The global Applied Behavior Analysis market is approximately $8.33 billion in 2026 and projected to reach $10.39 billion by 2031 (4.51% CAGR), per Mordor Intelligence. North America accounts for 61.74% of the global market. Children represent 86% of the patient base; the adult segment is smaller (14%) but growing fastest at 11.76% CAGR. Center-based delivery is 55% of the provider base; home-based is growing at 13.38% CAGR and telehealth supervision at 13.84% CAGR.
Behavioral Health Business reported in November 2025 that payers and investors are increasingly pushing for proof-of-outcomes in autism care. The next round of payer contracts in several states is being written with measurable outcome requirements (adaptive functioning gains, parent-reported quality of life, school placement durability) rather than hour-volume metrics alone. Platforms with credible outcomes infrastructure are being advantaged in payer contracting and strategic transactions; operators still optimising for billable hours alone face a tightening environment over the next two-to-four years.

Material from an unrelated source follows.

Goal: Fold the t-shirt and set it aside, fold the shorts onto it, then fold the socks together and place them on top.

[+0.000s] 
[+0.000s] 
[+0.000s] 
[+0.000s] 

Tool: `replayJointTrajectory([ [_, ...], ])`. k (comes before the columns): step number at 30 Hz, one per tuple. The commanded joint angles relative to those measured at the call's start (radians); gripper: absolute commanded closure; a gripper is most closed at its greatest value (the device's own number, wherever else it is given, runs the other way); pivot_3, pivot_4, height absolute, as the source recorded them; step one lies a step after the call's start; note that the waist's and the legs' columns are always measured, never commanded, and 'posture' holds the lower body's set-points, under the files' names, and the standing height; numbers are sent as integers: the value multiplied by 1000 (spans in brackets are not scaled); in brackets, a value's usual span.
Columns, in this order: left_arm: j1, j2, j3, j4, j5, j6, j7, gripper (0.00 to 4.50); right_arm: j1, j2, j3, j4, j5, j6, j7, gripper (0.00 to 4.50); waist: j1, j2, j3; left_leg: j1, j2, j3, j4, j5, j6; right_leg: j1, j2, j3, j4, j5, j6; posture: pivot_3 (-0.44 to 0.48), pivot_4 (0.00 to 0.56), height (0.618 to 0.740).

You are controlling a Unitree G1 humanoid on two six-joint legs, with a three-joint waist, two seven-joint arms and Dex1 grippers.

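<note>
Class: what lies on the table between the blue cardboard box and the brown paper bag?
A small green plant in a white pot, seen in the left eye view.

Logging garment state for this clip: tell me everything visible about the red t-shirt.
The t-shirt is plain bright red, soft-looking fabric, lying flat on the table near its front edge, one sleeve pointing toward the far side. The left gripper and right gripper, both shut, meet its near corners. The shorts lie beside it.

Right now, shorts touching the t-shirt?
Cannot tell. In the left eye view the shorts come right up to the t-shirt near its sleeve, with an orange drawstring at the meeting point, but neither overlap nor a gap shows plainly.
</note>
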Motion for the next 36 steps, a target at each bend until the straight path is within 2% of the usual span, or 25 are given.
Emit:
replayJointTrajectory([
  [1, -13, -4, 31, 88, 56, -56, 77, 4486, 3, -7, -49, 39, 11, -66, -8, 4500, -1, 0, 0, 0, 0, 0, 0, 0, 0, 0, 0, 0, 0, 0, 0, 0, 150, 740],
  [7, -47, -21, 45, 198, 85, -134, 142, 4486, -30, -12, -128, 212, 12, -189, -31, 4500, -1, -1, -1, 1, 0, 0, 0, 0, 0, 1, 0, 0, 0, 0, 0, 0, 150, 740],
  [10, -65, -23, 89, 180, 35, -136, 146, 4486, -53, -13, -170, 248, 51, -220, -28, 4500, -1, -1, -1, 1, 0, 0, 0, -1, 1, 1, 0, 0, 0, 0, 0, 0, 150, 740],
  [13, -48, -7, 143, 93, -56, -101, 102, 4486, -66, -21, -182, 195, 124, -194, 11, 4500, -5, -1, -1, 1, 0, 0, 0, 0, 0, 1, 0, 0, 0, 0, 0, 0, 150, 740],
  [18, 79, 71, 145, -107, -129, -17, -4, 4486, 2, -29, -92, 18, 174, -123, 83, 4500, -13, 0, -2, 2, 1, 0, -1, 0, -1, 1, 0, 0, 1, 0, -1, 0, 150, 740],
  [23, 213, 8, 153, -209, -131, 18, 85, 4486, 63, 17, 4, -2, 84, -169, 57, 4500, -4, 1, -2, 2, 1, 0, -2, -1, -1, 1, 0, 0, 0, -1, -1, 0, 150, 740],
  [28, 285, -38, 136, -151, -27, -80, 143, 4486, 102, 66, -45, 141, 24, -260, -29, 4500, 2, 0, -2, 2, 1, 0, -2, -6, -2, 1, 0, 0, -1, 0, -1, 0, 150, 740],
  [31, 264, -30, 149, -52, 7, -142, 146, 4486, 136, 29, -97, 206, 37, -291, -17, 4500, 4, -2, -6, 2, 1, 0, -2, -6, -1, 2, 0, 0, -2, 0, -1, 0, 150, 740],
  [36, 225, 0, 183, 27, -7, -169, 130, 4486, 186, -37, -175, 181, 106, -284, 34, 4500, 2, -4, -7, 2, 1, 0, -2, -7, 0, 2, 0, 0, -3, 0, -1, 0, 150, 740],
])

A small number of established franchisors operate in ABA — fees and royalty structures vary significantly. The franchise model is more constrained than in restaurant or fitness categories because the regulated profession (BCBA supervision) cannot itself be franchised in the conventional sense; the franchise question is largely a real-estate-and-systems question with the clinical operation managed separately. The decision belongs with a state-licensed corporate attorney, a CPA experienced in behavioural health, and a payer-relations specialist.